Court Opinion

ID: 3333296
Source: CourtListenerOpinion
Date Created: 2016-07-05 17:47:28.80528+00
Date Added: 2024-06-11T13:34:43.557173
License: Public Domain

Plaintiff, Ronald Thomas was employed by the defendant Somers Board of Education as a teacher and administrator for 18 years. As an administrator he was a member of the plaintiff Somers Administrators' Association. On October 18, 1988, early in the school year, the plaintiff requested the defendant board to accept his resignation. In the plaintiff's request he claims to be entitled to severance pay. The board insists he is not.
The collective bargaining agreement, that defines eligibility for severance pay and is the subject of this suit, CT Page 4121 provides in pertinent part:
    Upon termination of employment by death, retirement as per Connecticut Teachers Retirement Board's current rules and regulations, or mutual agreement as per individual contract following five (5) or more years of continuous service in the Town of Somers, the Board of Education agrees to pay the employee covered by the agreement, or his/her estate, an amount equivalent to 2.2 days compensation, established by the individual's current daily wages at the time of termination for each year of service to the Town of Somers.

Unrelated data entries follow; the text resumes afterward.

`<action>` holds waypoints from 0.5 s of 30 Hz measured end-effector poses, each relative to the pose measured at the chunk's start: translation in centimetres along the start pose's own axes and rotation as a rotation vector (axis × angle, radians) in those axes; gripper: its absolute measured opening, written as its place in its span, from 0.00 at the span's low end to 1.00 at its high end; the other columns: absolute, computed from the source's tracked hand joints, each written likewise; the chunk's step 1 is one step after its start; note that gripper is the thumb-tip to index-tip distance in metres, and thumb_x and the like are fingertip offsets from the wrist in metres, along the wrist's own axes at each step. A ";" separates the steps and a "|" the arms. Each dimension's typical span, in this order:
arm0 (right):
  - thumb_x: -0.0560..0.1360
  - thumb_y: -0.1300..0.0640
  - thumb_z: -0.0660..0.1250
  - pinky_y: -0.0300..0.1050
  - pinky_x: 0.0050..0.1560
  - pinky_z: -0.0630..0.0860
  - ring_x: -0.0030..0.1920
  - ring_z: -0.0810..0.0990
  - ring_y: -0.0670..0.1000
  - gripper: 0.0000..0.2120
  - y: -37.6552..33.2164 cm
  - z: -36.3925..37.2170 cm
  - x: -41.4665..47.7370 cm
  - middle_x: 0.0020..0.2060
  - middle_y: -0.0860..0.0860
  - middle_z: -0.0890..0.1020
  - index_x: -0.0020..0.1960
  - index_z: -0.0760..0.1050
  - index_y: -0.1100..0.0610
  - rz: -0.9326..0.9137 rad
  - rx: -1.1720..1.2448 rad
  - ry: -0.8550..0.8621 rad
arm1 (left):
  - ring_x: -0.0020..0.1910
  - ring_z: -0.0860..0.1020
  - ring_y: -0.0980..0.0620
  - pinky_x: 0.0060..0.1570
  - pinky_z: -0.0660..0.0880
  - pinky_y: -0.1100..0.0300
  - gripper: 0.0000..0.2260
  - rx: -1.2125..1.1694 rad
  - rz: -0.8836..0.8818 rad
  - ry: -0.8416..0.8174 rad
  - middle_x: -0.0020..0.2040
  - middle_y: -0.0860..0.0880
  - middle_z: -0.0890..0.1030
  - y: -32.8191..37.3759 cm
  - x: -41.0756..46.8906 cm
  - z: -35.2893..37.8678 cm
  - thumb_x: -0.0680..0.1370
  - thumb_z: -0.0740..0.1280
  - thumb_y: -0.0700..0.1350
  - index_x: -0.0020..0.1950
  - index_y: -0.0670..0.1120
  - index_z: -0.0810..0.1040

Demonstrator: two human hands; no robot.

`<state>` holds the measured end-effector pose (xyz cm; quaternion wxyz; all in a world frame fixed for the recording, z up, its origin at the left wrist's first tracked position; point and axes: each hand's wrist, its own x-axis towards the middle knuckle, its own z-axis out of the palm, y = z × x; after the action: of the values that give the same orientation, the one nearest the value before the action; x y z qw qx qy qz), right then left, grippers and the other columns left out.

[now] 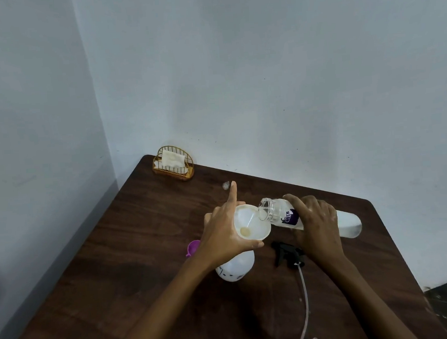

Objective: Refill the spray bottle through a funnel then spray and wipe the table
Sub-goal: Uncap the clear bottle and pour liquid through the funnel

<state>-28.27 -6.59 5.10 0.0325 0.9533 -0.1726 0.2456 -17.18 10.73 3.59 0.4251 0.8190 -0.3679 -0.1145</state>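
A white funnel [252, 224] sits in the neck of the white spray bottle [236, 267] standing on the dark wooden table [118, 269]. My left hand [225, 227] grips the funnel's rim, index finger pointing up. My right hand [314, 222] holds a clear refill bottle [349, 224] tipped nearly flat, its open mouth [266, 208] over the funnel. A thin stream runs down into the funnel. The black trigger sprayer head [287, 253] with its long tube [304, 304] lies on the table below my right hand.
A purple cap [193, 247] lies left of the spray bottle. A gold wire holder with white napkins [173, 162] stands at the far left corner. A small clear cap [226, 185] lies behind my left hand. Walls close in behind and to the left.
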 end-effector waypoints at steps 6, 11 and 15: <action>0.56 0.69 0.74 0.57 0.51 0.71 0.43 0.75 0.58 0.38 0.1 -0.1 0.1 0.43 0.54 0.76 0.61 0.66 0.48 0.000 0.003 -0.010 | 0.67 0.66 0.53 0.67 0.55 0.52 0.59 0.002 0.001 -0.001 0.69 0.57 0.70 0.1 0.0 0.0 0.63 0.78 0.58 0.76 0.53 0.36; 0.56 0.69 0.74 0.57 0.50 0.71 0.43 0.75 0.58 0.38 0.0 -0.3 0.1 0.43 0.54 0.76 0.60 0.66 0.48 0.001 0.003 -0.010 | 0.67 0.66 0.53 0.66 0.55 0.52 0.58 -0.003 -0.003 0.000 0.69 0.57 0.70 0.1 -0.1 0.1 0.63 0.78 0.58 0.76 0.53 0.36; 0.55 0.70 0.73 0.58 0.50 0.71 0.43 0.75 0.59 0.38 0.0 -0.5 0.2 0.43 0.55 0.77 0.60 0.66 0.48 0.002 0.001 -0.014 | 0.67 0.67 0.53 0.65 0.55 0.53 0.59 0.004 -0.004 0.001 0.69 0.57 0.71 0.2 0.0 0.2 0.62 0.78 0.58 0.76 0.54 0.36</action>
<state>-28.39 -6.59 5.62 0.0308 0.9548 -0.1736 0.2392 -17.36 10.56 3.63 0.4236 0.8205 -0.3664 -0.1142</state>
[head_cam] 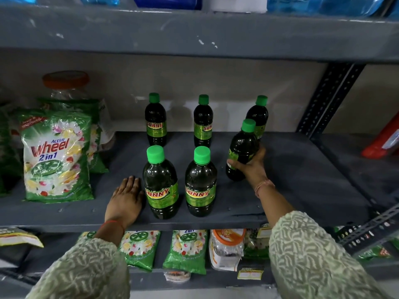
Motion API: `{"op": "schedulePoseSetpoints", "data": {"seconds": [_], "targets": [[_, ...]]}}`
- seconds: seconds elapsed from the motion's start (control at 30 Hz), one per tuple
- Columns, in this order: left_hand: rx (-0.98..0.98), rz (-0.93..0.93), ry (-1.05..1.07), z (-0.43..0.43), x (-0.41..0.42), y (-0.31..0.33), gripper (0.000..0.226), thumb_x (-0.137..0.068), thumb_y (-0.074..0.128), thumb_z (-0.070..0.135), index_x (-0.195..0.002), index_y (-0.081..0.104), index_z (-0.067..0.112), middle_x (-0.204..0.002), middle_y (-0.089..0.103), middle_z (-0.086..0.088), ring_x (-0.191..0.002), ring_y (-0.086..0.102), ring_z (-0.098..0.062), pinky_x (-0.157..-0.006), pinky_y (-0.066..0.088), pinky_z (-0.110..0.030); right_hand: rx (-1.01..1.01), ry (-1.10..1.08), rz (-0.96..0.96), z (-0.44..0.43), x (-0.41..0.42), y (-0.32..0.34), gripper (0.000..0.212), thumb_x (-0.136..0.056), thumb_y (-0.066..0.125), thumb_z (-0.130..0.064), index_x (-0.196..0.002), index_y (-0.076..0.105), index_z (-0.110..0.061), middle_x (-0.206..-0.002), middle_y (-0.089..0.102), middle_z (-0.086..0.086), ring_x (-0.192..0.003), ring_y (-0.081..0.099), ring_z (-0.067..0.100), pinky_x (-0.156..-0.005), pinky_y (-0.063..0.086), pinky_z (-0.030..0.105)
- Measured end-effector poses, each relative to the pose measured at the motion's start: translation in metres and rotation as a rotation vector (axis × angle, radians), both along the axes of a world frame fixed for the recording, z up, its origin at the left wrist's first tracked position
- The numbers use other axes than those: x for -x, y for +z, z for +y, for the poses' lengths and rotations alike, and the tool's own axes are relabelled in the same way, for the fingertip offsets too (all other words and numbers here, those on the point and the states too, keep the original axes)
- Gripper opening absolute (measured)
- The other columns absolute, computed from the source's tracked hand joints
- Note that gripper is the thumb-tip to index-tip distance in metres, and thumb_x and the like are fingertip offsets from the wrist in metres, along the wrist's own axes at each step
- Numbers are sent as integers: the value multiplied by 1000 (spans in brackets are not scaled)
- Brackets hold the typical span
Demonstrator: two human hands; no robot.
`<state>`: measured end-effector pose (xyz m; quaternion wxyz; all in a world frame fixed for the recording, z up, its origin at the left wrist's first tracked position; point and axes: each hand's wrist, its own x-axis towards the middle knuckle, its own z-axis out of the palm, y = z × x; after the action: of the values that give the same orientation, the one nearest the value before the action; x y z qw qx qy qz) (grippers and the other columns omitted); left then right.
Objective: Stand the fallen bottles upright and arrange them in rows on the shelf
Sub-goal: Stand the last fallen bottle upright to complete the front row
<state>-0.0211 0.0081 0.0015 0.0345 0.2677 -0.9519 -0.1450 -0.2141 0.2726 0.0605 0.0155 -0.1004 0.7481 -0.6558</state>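
Bottles with green caps and dark liquid stand on the grey shelf (302,180): three in a back row and two in a front row, all upright. The back-right bottle (259,113) is partly hidden behind a sixth bottle (243,147), which tilts slightly and is clasped around its lower body by the right hand (251,164), at 3 o'clock from the front pair; whether its base touches the shelf is hard to tell. The left hand (126,197) lies flat, fingers spread, on the shelf just beside the front-left bottle (160,182), at its 9 o'clock. Detergent packs (57,156) stand at far left, partly covering a jar with an orange lid (65,79).
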Motion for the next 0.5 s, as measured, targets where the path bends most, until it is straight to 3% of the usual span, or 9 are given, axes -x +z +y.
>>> {"op": "schedulePoseSetpoints", "data": {"seconds": [0.1, 0.23, 0.3, 0.4, 0.5], "targets": [[-1, -10, 5, 0, 1, 0, 53, -97, 26, 25, -146, 10, 12, -158, 8, -8, -147, 6, -22, -121, 10, -36, -28, -211, 140, -2, 3, 20, 102, -38, 81, -48, -125, 37, -16, -126, 40, 2, -122, 39, 22, -105, 36, 37], [12, -20, -2, -2, 1, -1, 54, -97, 27, 25, -146, 11, 11, -158, 8, -9, -147, 6, -23, -120, 10, -36, -295, -183, 302, -5, 3, 44, 60, -60, 78, -40, -108, 54, -12, -116, 54, 12, -114, 47, 28, -95, 42, 38], [27, -29, -6, -2, 1, -2, 54, -97, 27, 26, -146, 11, 11, -158, 8, -10, -147, 6, -23, -120, 11, -36, -319, -144, 272, -2, 6, 46, 50, -68, 72, -29, -112, 55, -14, -115, 59, 14, -110, 54, 31, -94, 45, 37], [24, -24, -7, -2, 0, -3, 53, -97, 28, 26, -145, 12, 10, -158, 9, -11, -147, 7, -24, -120, 11, -37, -196, -59, 184, -1, 4, 49, 78, -68, 68, -34, -136, 33, -21, -135, 47, 11, -125, 43, 28, -108, 36, 44], [13, -26, -8, -3, 1, -2, 54, -97, 29, 27, -145, 12, 10, -158, 9, -10, -147, 7, -25, -120, 11, -38, -381, -115, 250, -4, 5, 50, 81, -64, 76, -45, -126, 38, -10, -134, 41, 15, -125, 35, 32, -107, 32, 41]]}}
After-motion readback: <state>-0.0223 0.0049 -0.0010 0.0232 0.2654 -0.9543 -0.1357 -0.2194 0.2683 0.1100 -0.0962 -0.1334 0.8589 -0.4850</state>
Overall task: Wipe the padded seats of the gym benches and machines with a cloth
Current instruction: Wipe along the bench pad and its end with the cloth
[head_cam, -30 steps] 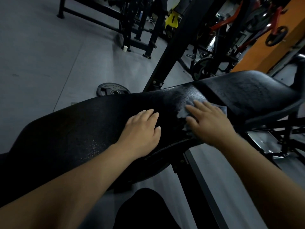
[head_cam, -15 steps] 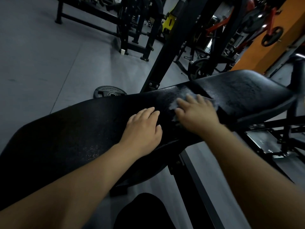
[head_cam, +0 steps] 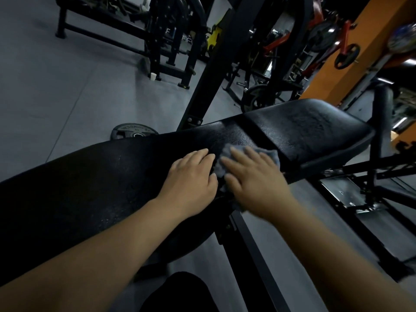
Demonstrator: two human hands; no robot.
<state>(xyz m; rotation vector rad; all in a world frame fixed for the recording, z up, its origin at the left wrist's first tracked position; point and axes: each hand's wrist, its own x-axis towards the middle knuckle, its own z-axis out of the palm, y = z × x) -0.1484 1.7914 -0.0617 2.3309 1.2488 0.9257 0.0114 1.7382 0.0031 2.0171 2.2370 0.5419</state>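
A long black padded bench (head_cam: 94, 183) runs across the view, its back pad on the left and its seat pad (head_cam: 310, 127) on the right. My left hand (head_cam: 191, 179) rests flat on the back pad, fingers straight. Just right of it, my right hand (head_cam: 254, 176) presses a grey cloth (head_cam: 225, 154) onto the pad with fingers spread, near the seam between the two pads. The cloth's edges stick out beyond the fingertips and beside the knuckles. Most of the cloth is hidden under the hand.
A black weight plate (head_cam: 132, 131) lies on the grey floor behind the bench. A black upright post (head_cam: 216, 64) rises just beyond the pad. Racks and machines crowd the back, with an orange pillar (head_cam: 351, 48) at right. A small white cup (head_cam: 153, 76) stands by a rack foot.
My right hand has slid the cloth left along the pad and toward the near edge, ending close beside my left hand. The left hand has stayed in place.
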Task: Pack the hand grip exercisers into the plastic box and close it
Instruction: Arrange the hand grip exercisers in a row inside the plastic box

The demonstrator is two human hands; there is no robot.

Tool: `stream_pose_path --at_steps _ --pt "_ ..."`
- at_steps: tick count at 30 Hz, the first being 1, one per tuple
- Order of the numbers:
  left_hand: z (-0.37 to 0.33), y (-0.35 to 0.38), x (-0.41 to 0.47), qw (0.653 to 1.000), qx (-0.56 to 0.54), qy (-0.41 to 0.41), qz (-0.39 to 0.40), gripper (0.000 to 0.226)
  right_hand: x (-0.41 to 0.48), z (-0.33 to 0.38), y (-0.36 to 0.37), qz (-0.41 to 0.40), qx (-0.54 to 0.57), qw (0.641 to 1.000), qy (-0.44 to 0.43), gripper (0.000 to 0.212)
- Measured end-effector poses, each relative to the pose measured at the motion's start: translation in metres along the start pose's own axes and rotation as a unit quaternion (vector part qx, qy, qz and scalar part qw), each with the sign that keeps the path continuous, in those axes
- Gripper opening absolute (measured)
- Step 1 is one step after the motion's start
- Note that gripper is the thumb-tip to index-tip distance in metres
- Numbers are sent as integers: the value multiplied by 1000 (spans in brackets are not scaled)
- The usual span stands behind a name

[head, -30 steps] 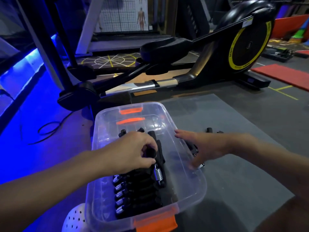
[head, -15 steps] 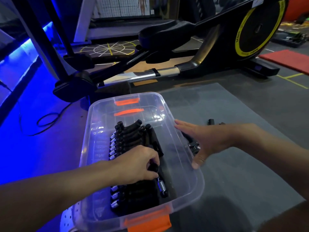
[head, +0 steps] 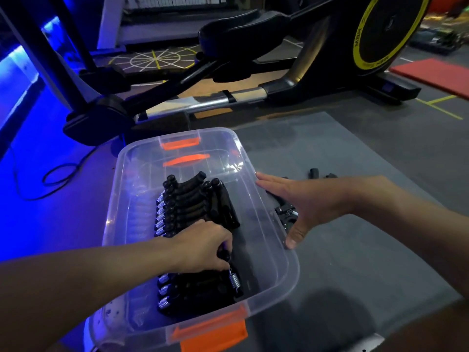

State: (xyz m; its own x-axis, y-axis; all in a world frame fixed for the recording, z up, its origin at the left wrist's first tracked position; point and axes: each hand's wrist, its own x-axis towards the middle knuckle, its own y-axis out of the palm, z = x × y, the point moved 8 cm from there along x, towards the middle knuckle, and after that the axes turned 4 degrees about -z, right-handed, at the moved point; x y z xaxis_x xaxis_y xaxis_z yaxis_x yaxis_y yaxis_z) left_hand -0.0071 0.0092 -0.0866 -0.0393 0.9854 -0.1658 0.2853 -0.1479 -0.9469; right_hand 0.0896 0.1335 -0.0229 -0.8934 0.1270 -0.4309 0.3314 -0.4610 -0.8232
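Inside the plastic box (head: 288,273) my left hand (head: 203,247) had its fingers (head: 225,243) curled round one exerciser (head: 234,280), lying crosswise to the packed row (head: 187,199), while my right hand (head: 312,207) lay open and flat against the box's outer wall, the loose exercisers (head: 286,212) directly beneath it.
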Motion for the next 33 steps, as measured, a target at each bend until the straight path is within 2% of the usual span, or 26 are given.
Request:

Collective Bargaining Agreement, Article V.
The determinative issue is whether there was a "mutual agreement" between the plaintiff Thomas and the defendant Board of Education to grant severance pay. This court finds there was none and in fact both the board and its agent, the superintendent, unequivocally rejected the plaintiff's request. When the superintendent brought Mr. Thomas's request to the Board they rejected his resignation as long as it was tied to severance. After some discussion with the superintendent about his request for severance pay, the plaintiff resubmitted his resignation in which any reference to severance pay had been omitted. This is the resignation which the defendant Board accepted. If the parties came to any "mutual agreement" it did not include severance pay and any claim made for the severance pay was an afterthought.
This court finds that there was no mutual agreement upon the termination of the plaintiff for severance pay and therefore judgment will enter for the defendant.